1 Shared Notebook science

I think that to cater to the access requirements noted by Andrew Treloar et al you might need a Shared Notebook approach as opposed to an Open Notebook approach. That is, the benefits of a unifying tools like Blogs and Wikis shared with colleagues but not open to all. ( I do realize that there's a bit of baggage that comes along for the ride if you substitute Sharedfor Open, but I think the term fits.)

In fact I've worked on a Shared Notebook project myself. RUBRIC. RUBRIC used a shared space in which to work, which included a wiki, although our blogs were open-access. Read Kate Watson and Chelsea Harper's paper for more about how we got on.

So, some research needs to be kept under wraps, and some people are happier collaborating withing a trusted community.

But whether we're talking Open or Shared, there's a need to promote access and to communicate with peers. We need ways to do that on both sides of what Andrew Treloar and co. call the curation boundary. Which brings us to my second point. Making it easy to talk about data, right across the curation continuum.

2 New tools needed

Back to the Australian National Data Service, ANDS.

I think one contribution that USQ could make, in collaboration with someone (and I'm thinking of chemists because I have made contact with some) is to work out a generic service interface for making data easy to embed into document, from the ephemeral through to published works. Here's a workflow. I'll base it around my earlier example of chemical markup language but it could apply to any kind of data, big or small.

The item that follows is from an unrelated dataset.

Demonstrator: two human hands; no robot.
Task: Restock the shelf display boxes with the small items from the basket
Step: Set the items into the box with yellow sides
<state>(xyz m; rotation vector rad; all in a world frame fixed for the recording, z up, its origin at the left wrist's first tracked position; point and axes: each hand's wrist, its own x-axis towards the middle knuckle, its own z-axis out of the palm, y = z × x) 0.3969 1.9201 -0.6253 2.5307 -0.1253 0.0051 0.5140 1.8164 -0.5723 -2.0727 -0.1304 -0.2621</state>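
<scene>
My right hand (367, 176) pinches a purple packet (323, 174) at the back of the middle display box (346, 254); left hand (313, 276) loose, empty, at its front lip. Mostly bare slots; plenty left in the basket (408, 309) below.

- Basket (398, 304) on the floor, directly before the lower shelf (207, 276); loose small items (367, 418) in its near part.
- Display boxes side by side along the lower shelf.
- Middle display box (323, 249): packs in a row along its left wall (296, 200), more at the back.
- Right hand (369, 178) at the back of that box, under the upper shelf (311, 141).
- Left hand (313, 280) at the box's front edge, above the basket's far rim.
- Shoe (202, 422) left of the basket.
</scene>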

  1. I make a new molecule.

    Lets assume that it's a big one, so the Chemical Markup Language that describes it is a big lump of XML.

    (You have to suspend disbelief here. My first-year chemistry lecturer, Julia James suggested that chemistry might not be my vocation and pointed out that if I made up my mind quickly I could withdraw without penalty. I did.)

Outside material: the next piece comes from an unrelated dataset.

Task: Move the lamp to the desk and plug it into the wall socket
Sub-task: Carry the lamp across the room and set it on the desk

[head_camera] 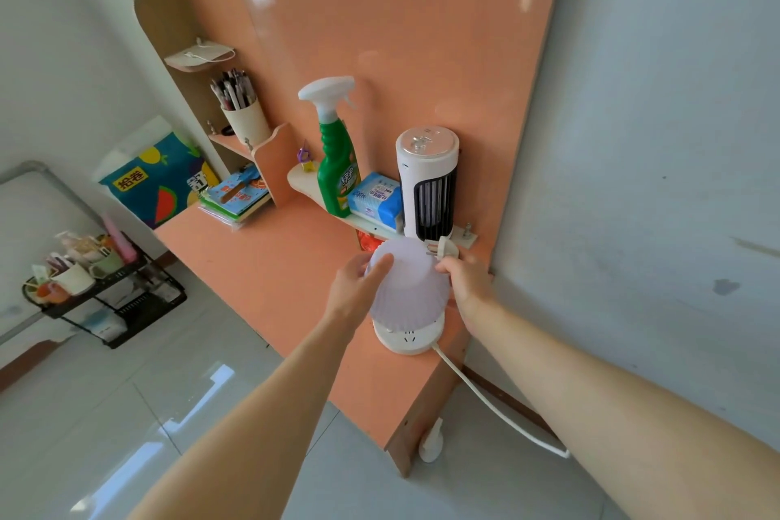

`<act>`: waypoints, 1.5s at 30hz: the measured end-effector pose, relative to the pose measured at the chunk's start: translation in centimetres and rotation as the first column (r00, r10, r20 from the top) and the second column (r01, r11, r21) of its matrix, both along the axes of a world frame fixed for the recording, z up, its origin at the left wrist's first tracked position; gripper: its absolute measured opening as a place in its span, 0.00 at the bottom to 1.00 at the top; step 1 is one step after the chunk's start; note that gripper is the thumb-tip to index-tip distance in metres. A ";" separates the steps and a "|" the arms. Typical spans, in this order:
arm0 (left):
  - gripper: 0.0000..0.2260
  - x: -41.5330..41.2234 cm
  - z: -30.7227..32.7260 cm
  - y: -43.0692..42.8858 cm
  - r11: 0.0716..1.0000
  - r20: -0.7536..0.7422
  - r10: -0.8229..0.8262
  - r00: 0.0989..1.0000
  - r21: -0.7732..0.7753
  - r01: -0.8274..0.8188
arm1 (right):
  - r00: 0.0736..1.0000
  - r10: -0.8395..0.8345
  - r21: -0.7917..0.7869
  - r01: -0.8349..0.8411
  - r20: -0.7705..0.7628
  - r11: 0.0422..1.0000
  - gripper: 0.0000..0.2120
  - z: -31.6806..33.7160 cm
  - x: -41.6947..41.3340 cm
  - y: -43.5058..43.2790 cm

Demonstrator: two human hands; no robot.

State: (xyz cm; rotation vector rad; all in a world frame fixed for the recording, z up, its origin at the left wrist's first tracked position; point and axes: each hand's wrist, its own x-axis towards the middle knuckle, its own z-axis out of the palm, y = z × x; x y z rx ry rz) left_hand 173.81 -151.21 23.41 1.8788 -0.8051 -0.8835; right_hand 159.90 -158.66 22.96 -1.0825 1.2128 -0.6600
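A: Head view, entry one. The lamp (407, 291) is standing on the orange desk (270, 266), near its right end, just in front of the low shelf (304, 182). Pale ribbed shade, white round base.

B: The hands?

A: The left hand (358, 287) is lying against the left side of the shade, fingers curved around it and touching. The right hand (466, 279) is pinching the white plug (443, 249) between its fingertips, just beside the top of the shade; the prongs are pointing left.

B: The cord?

A: The white cord (485, 397) is running from the base, off the desk's edge, and passing behind the right forearm.

B: Surroundings?

A: On the shelf, a green spray bottle (335, 156), a blue tissue pack (375, 198) and a white tower fan (428, 182) are standing side by side. The fan is sitting right behind the lamp.
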 end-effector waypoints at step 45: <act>0.10 -21.9 -4.7 -1.2 0.818 0.417 -0.552 0.722 0.102 0.566 | 0.889 -0.457 0.038 0.458 -0.031 0.888 0.15 -5.5 -21.1 5.1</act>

  2. I commit all the data about my molecule to the ANDS data service, where I know it will be safe, and my colleagues can see it. This includes the CML but also observations I have made (I'm getting vague about the detail here, I know).

  3. Now I want to tell people about my work. Some of them might find the data because they are subscribed to a feed of some kind. Atom seems like an appropriate protocol given the subject matter, but RSS if you really must. But what about others who aren't using those tools or who want to know a bit more about the context of my work?

  4. In addition to automated dissemination I want to record stuff in my notebook, which could be a wiki, or I may choose to blog it, maybe using ICE.

    I think what we need here is a way for me to chuck a link into my document (for small amounts of data I would simply paste the data in) and have helper software do the rest, making a print view of the data and embedding live visualization tools into the web view of the data.

  5. Later, wehn I start a paper, and I can copy/paste bits from the blog and the Wiki into a document and have the ICE and the ANDS service look after the details.

To support this I reckon we need a standard way to ask for any data in the range of views we want, with software to make it easy to write about it or call it up in a presentation. This is as necessary as bibliography management via a tool like Zotero, isn't it?

The software service would need to do something like this:

  • Look at my data and work out that it's CML (or any one of hundreds of other formats).

  • Generate a 2D image for me to use in the print-view of my notes (may not be important for wikis and blogs but ICE makes PDF for everything and as you move towards publishing you want this view).

  • Generate the HTML code needed to embed a useful visualization in my web page.

  • Insert all the right stuff in the right places without me having to do anything, so I get a suitable live link from my notebook/blog to the data with a useful visualization

ICE can already do some of this, and version 2, due in a couple of weeks will be a good platform for this kind of service.